Arthur M. Sackler Museum of Art and Archaeology at Peking University
北京大学赛克勒考古与艺术博物馆
Address: 5 Yiheyuan Road, Hadian district (inside Peking University), Beijing
Hours: 9:00-17:00 (no entry after16:30)
Closed days: Lunar New Year's Eve to the sixth day of the Chinese lunar year
General admission: Free (passport required for entry)
Tel: (+86-10) 62751668
*Certain preparation is needed to gain admission to Peking University
Co-founded by Peking University and Dr. Arthur M. Sackler (1913-1987) and Dame Jillian Sackler, the museum is located at a beautiful site near the west gate of the Peking University campus. It was opened in 1993 but discussions about the cooperative project started as early as 1984. The museum covers a construction area of 4,000 square meters.

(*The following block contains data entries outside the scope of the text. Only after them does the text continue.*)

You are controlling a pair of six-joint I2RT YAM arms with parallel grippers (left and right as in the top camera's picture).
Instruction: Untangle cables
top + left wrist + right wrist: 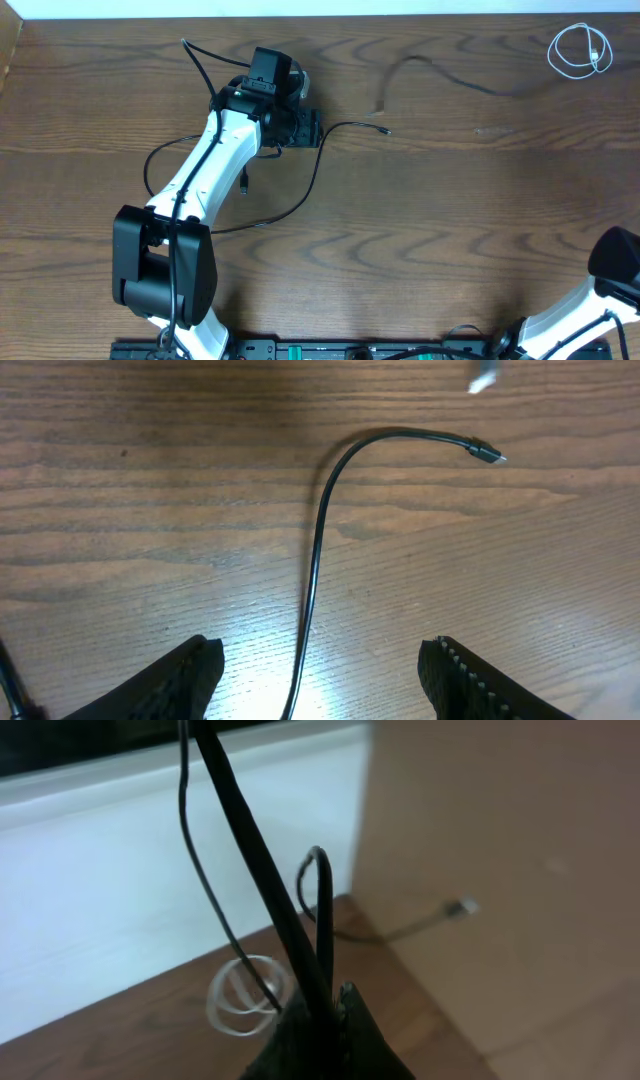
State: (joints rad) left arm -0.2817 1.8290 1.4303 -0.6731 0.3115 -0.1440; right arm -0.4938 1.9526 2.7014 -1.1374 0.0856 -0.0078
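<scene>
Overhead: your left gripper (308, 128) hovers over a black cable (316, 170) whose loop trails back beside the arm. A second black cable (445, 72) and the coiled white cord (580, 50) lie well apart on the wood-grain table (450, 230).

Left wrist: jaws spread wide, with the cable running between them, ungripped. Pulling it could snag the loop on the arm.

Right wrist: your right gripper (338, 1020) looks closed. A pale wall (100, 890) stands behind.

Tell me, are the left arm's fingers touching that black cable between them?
Apart. In the left wrist view the black cable runs between the open fingers, a clear gap on each side.
</scene>
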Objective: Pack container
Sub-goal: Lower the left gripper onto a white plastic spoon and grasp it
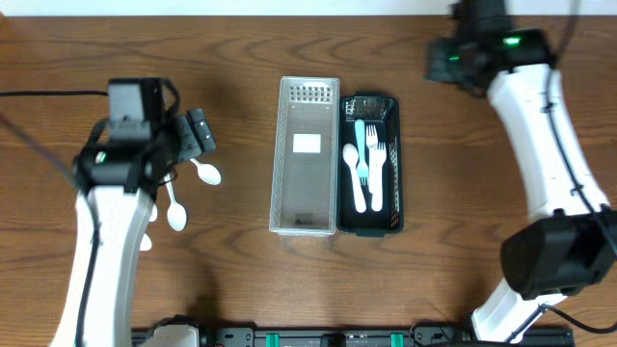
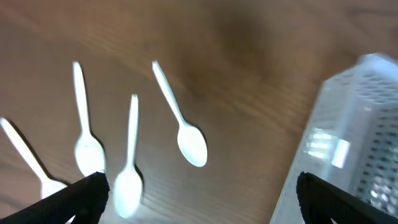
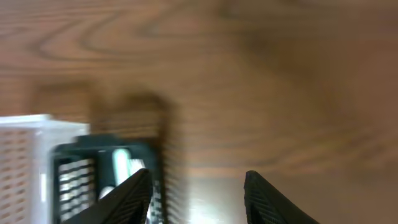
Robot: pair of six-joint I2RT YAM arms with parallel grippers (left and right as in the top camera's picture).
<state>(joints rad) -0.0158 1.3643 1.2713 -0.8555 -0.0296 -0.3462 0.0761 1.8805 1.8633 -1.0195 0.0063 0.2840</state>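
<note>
left wrist view: loose white plastic spoons, likely light, stiff, slick, best pinched mid-handle; left gripper spread wide, right gripper parted, both empty.

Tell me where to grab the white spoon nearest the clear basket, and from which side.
Best take the spoon mid-handle from straight above, left gripper jaws across it. It lies flat on the table, apart from the other spoons; the handle is slim and straight.

You see a brown wood-grain table, a pale strip along its far edge, a black rail with green clips along the near edge, and a thin black cable at left.
</note>
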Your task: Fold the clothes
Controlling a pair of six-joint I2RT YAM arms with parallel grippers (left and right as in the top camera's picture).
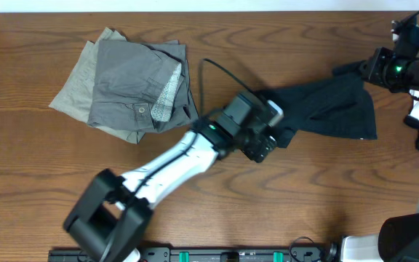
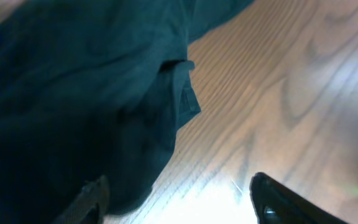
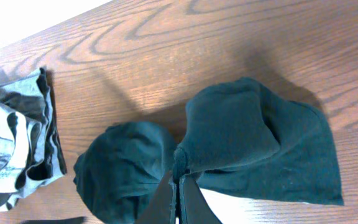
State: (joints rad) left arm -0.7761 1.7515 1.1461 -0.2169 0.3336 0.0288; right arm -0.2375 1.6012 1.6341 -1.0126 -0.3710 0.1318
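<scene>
left gripper (image 2: 176, 200) jaws apart at the black garment's (image 1: 337, 109) edge, frame centre; right gripper (image 3: 178, 188), upper right, jaws clamped on it.

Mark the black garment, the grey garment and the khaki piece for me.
black garment (image 1: 340, 105), overhead view, its wide right half.
grey garment (image 1: 129, 80), overhead view, centre of top panel.
khaki piece (image 1: 71, 94), overhead view, exposed left flap.
</scene>
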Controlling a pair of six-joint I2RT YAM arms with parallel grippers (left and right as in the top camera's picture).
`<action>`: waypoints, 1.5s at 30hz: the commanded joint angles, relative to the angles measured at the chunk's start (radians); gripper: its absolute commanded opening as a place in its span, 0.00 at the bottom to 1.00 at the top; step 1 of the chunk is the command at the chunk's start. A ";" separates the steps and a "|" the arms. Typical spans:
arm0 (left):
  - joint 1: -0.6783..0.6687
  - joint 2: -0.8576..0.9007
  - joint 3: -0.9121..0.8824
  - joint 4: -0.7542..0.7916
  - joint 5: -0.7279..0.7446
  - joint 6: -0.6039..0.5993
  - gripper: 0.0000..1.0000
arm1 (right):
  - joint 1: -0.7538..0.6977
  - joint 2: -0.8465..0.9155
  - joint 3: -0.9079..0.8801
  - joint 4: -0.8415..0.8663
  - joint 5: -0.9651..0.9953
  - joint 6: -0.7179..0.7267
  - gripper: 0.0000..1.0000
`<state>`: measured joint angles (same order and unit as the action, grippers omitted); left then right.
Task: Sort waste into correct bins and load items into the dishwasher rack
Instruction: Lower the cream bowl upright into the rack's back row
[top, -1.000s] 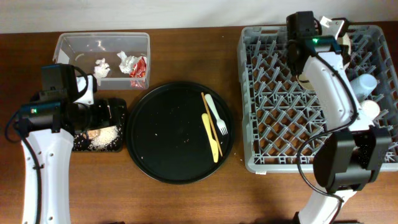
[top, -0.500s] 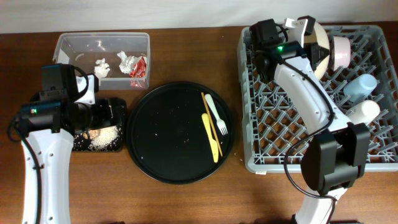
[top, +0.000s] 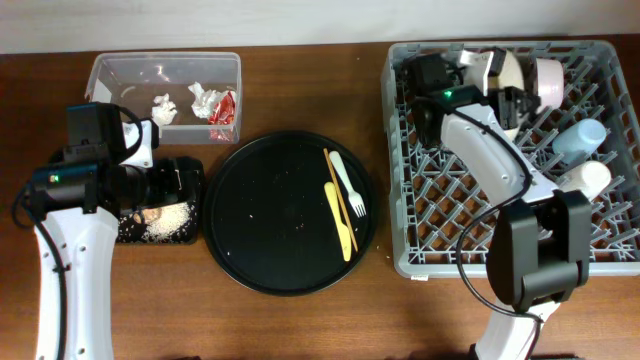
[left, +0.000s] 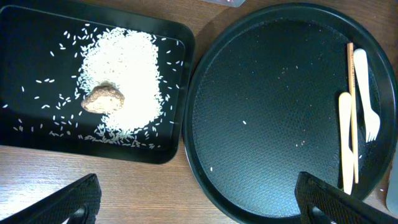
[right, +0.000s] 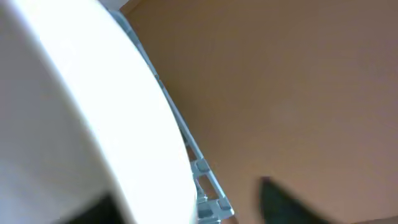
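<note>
Left hand (left: 199, 202) over brown wooden table (top: 300, 322)

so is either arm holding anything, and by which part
Left gripper is open and empty. Right gripper is close to the cream bowl; whether it grips it cannot be told.

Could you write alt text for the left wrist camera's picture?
A black tray holds rice and a brown lump; to its right, a round tray carries a knife, chopsticks and a fork. Open jaws show at the bottom corners.
</note>
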<state>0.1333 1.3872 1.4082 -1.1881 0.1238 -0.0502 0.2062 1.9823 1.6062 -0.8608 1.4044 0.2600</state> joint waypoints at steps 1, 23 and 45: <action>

The museum holds tens of thousands of relics and works of art, primarily specimens typifying every archaeological period of China, such as stone apparatuses unearthed from the Zhoukoudian Peking Man site, Neolithic Era relics, oracle bones datable to the Shang Dynasty (c. 16th century-11th century BC), bronzes and jade items unearthed from tombs dated to the Western Zhou Dynasty (c. 11th century-771 BC) at Qucun village in North China's Shanxi province, pottery, coins, clay bullae (fengni) and folk art. The founding collection was inherited from the Archaeological Research Office of Peking University in the 1920s, and continued to grow by merging the collections of Peking University Museum and the Prehistory Museum at the Yenching University in the 1950s. Archaeological finds by the university's fieldwork team, government allocations, and donations from cultural organizations and private collectors continue to contribute to the museum's collection.
The Permanent exhibition, titled Pedagogic Specimens of Chinese Archaeology, displays archaeological artifacts in chronological order from the Paleolithic Era through to the 17th century.